他和孫興成親那麼久,卻從未聽說過他和趙廣其實是同鄉,現在想來,不過是因為趙廣心虛,特意讓人把這事瞞了下來。而趙廣明明知道孫家是個什麼地方,卻還是把他送進了那裡。
秦念過去有多愛趙廣,現在就有多恨他,甚至更甚,因為這人不隻背叛了他,還害死了他。
而此時陸恒正在和簡亦臨鎮子附近踏青和溜貓。他們這一年對於拆散秦念的兩人任務基本沒做什麼,正是因為他們也知道上一世秦念去孫家的真相。

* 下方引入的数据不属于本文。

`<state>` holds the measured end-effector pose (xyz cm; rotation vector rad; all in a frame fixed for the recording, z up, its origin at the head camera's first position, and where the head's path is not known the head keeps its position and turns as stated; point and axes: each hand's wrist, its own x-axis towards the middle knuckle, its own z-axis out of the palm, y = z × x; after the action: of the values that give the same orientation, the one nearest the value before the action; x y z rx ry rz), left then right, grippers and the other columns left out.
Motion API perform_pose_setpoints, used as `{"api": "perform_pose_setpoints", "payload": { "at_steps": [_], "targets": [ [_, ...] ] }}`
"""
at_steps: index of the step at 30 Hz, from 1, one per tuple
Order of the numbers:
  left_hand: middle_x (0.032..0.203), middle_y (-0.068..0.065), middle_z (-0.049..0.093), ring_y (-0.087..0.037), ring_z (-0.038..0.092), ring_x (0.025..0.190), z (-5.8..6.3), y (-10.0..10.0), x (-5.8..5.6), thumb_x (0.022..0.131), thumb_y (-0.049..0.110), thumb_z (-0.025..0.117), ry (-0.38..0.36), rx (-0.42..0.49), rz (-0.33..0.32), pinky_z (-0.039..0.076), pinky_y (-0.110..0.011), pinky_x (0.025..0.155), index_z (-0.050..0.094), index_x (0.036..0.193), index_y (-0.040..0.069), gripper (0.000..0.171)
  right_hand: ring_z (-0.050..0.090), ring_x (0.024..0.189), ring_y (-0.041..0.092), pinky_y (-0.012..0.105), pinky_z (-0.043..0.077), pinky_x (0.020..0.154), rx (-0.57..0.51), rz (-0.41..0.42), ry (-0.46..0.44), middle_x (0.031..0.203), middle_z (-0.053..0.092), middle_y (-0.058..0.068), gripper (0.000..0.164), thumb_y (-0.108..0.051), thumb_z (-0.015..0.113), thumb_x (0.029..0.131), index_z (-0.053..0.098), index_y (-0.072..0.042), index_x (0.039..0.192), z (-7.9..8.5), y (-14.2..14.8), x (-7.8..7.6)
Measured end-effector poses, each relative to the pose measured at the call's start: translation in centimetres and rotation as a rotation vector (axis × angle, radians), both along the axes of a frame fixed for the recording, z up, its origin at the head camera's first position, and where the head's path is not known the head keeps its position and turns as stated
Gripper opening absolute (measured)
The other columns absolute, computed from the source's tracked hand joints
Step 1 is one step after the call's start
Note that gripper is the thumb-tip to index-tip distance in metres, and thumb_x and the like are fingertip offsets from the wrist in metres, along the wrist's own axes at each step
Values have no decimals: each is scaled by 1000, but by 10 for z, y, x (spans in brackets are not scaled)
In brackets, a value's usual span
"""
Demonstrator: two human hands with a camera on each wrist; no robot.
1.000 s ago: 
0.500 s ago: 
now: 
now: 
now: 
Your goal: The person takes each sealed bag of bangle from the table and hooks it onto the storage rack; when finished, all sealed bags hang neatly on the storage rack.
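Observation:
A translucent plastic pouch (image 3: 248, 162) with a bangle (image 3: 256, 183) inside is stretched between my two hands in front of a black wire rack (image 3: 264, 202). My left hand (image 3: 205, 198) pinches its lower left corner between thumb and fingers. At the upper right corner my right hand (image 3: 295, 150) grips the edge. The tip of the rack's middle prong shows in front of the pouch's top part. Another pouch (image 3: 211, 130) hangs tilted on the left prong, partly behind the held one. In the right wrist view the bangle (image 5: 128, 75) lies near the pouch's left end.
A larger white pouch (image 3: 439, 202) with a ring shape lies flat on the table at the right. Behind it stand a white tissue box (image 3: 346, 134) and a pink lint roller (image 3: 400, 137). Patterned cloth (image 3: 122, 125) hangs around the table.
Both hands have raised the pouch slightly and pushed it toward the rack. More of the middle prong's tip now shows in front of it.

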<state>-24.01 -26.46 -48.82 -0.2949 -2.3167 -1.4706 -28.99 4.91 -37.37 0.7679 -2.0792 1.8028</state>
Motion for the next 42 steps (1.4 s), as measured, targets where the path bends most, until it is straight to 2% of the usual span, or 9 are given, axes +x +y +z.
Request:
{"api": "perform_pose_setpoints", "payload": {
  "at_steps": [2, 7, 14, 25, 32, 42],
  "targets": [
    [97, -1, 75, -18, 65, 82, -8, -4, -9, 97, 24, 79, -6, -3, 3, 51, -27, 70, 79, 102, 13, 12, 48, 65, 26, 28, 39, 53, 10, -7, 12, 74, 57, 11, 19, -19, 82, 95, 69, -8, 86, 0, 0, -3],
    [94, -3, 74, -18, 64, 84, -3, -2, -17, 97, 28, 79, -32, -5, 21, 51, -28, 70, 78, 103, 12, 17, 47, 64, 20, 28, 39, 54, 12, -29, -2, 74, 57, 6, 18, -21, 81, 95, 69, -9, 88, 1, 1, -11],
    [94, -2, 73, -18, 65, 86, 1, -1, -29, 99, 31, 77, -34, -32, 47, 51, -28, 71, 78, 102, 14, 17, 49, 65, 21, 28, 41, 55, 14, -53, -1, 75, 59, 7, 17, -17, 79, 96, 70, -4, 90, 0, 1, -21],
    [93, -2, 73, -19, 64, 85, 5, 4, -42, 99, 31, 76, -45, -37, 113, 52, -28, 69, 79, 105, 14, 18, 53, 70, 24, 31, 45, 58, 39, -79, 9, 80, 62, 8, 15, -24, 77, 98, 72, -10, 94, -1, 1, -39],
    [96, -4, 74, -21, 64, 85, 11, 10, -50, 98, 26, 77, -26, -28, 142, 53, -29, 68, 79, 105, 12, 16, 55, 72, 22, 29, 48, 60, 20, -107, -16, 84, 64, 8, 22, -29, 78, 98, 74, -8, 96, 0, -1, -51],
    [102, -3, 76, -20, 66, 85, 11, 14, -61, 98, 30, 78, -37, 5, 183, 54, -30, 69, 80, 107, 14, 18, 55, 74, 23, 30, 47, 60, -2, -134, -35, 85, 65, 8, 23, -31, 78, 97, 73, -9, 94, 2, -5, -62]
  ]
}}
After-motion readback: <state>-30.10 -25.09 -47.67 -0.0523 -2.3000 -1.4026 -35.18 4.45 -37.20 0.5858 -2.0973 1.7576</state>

隻要把孫興和趙廣見麵的事透露給秦念,他們就不可能在一起。
陸恒家養的貓是當年大壯生下的小貓崽兒,被簡亦臨要過來一個養著,是個比巴掌大不了多少的虎斑貓。
陸恒在椅子上和桌上那隻幼貓大眼瞪小眼,用手指撥了撥幼貓的耳朵:“咱們家都有兩隻貓了,你怎麼又帶回一個?”
幼貓脾氣不小,揮爪便要去撓這個敢在他頭頂上動土的人類。陸恒眼疾手快的避過,伸手把幼貓兩隻前爪壓在手掌下:“呦,還敢撓我,撓啊。”

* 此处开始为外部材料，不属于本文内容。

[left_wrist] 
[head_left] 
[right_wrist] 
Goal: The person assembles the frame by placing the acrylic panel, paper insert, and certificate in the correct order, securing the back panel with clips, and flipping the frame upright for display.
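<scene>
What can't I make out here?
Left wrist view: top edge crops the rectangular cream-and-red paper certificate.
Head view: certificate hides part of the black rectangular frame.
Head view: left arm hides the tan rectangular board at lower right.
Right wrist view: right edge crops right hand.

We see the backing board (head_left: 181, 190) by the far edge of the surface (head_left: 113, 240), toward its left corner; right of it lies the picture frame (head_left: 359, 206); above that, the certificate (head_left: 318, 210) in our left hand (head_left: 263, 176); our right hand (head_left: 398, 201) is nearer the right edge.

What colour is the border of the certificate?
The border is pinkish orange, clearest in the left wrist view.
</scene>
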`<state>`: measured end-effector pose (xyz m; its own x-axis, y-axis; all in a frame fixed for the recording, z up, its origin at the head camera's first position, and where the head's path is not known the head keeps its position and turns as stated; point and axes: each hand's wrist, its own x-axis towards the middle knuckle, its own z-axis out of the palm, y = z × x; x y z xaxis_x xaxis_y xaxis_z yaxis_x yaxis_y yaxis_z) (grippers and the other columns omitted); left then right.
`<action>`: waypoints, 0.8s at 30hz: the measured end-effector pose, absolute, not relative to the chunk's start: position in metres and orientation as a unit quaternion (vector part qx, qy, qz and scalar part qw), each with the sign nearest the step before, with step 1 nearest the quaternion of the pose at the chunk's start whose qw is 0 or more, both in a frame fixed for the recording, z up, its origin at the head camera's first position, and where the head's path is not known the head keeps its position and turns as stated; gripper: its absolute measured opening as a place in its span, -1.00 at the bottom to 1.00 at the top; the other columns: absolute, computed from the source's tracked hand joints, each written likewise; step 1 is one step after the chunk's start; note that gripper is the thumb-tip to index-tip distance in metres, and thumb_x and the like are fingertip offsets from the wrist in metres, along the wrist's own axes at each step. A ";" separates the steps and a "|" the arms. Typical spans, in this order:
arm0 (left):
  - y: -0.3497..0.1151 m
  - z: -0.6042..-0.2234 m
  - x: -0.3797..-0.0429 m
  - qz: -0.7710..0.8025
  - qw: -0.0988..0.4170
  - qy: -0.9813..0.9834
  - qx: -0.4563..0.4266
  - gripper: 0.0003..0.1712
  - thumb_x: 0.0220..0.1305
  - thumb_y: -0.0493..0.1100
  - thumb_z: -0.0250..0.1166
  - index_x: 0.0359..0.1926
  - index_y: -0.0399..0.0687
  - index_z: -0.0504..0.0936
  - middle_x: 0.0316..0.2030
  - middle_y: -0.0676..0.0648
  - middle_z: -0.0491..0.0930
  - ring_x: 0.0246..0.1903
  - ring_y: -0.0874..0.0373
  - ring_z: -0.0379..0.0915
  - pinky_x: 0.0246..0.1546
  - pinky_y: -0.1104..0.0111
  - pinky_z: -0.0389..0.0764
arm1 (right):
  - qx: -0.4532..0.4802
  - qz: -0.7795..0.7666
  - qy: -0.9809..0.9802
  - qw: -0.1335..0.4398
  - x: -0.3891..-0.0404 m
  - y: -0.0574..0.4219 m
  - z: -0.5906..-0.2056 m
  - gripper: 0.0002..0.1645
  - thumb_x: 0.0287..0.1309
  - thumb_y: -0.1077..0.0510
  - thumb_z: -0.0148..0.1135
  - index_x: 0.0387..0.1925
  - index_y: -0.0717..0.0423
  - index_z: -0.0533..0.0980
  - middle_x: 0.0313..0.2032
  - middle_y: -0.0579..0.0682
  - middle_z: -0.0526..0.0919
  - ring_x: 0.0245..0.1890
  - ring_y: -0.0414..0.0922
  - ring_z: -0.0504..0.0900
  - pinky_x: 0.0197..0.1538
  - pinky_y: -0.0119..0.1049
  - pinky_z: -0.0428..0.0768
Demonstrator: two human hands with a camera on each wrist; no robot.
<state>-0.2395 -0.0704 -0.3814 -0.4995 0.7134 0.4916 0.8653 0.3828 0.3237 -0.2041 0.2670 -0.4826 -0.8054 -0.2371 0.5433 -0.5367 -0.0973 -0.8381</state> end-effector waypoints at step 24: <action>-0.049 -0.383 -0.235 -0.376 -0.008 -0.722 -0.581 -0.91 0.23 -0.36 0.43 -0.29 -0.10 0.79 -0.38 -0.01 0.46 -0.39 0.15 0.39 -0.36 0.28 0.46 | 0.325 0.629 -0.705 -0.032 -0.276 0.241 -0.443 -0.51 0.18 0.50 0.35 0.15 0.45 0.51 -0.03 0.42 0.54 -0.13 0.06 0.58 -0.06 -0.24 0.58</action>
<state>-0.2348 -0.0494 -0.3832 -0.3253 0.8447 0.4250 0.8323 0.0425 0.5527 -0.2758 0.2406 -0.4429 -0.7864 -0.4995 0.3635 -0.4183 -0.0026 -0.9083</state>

幼貓想把爪子伸出來,可力氣又比不過陸恒,氣的喵喵叫,聲音又細又軟。
簡亦臨驚喜的湊過來:“叫了,真好聽,再叫一個。”絲毫沒有顧忌到幼貓想把兩人一起撓一頓的心情,又嫌棄的表示“那兩個都是假的,哪裡有真貓可愛。”
時久和原柳此時正窩在床上緊挨在一起假寐,聞言抖了抖耳朵,不約而同想到,幸虧他們兩個是假的,要不然不被養死也被氣死。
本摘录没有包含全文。